Geoffrey VI (Goeffroy VI) (died 6 February 1250) was a Viscount of Châteaudun. He was the son of Geoffrey V, Viscount of Châteaudun, and Adelicia de Nevers.  Although Adelicia's ancestry is not precisely known, she is likely the daughter of William IV, Count of Nevers, and Eléonore, Countess of Vermandois.

Geoffrey married twice and produced two famous daughters.  His first wife was Mabile, of an unknown ancestry.  Geoffrey and Mabile had three children: Pierre (d. after 1251), a monk at an unknown abbey, Isabelle and Odette.

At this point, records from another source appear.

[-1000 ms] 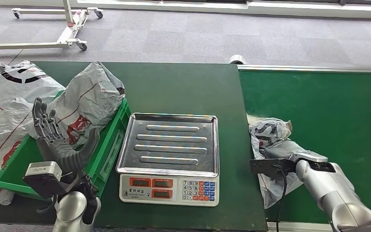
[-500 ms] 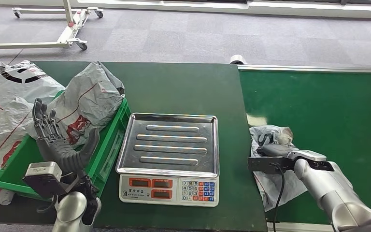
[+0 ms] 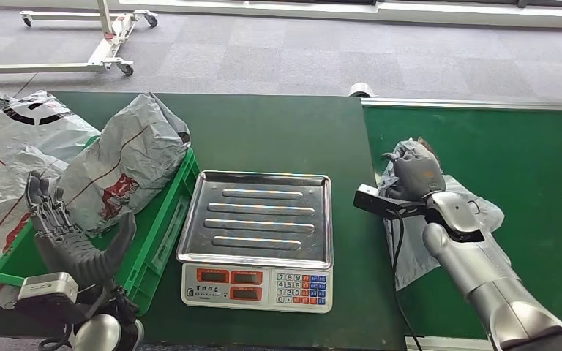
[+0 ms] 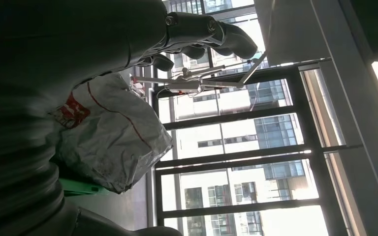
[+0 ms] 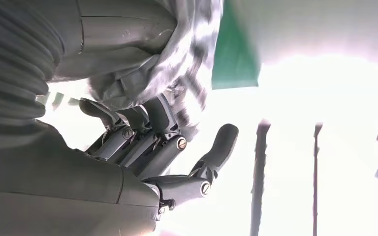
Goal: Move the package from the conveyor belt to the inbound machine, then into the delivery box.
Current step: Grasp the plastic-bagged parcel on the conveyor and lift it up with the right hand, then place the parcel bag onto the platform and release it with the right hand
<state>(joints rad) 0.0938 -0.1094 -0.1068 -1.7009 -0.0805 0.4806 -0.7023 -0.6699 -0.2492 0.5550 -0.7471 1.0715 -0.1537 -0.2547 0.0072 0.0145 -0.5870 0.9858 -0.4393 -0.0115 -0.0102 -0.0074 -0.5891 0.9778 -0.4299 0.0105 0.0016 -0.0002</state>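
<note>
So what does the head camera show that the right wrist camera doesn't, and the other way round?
Head view alone: the steel weighing scale with its keypad, the green crate holding a grey parcel, the left hand raised with fingers apart, and the carpeted floor.

Right wrist view alone: a close look from behind the right hand, its dark fingers curled into crumpled grey plastic, the thumb on the other side, with glaring windows behind.

Both: the right hand gripping the grey package and the green conveyor belt.

The scale is set between the crate, left, and the belt, right, where the package lies.
</note>
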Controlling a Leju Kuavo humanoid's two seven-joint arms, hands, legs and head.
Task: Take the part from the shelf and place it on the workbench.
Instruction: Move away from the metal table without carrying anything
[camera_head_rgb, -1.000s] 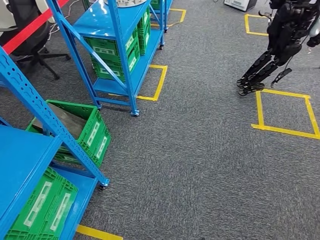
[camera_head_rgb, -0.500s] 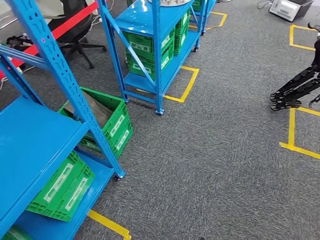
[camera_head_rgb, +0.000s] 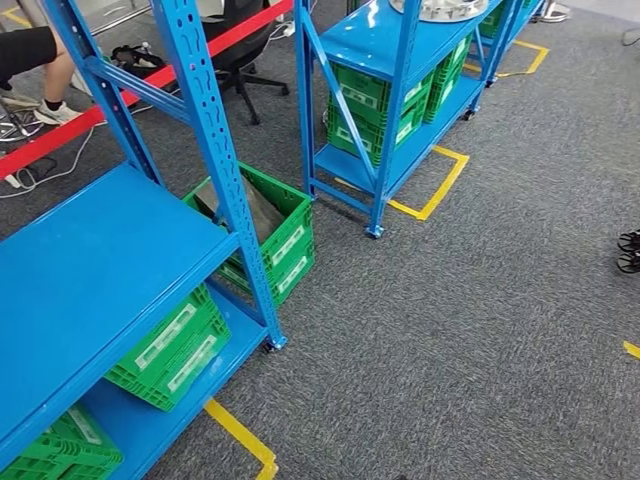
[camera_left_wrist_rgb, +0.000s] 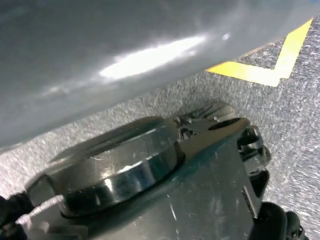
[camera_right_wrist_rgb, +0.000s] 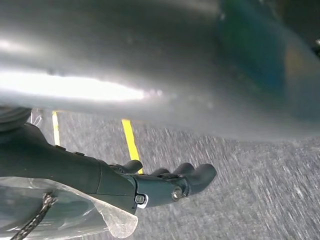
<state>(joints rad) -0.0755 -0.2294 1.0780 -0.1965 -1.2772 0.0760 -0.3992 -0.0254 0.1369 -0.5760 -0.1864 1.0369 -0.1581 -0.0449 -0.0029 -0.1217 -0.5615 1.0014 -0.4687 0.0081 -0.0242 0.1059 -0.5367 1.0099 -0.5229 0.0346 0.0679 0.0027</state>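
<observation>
a: where is the part (camera_head_rgb: 441, 8) seen?
b: on the far blue shelf (camera_head_rgb: 377, 40).
a: and the hands?
b: right hand (camera_right_wrist_rgb: 166, 182) is seen with fingers loosely extended, nothing held; left cannot be told.

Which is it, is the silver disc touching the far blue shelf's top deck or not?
Touching. The head view shows the silver disc lying flat on the top deck of the far blue shelf, its rim meeting the blue surface with no gap.

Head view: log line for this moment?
blue shelf near | green crate on carpet | silver disc atop far shelf | right hand: grip unclear
</observation>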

Geoffrey's second wife was Clemence de Roches, widow of Theobald VI, Count of Blois.  Geoffrey and Clemence had two children: 
Clemence, Viscountess of Châteaudun married Robert de Dreux, Seigneur de Beau, son of Robert III “Gasteblé”, Count of Dreux, great-grandson of Louis VI the Fat, King of France.  Clemence’s husband became the last Viscount of Châteaudun.
Jeanne, Dame de Châteaudun married first John I, Count of Montfort secondly, John II of Brienne, Grand Butler of France, son of John of Brienne, King of Jerusalem and Emperor of Constantinople, and Berenguela of León.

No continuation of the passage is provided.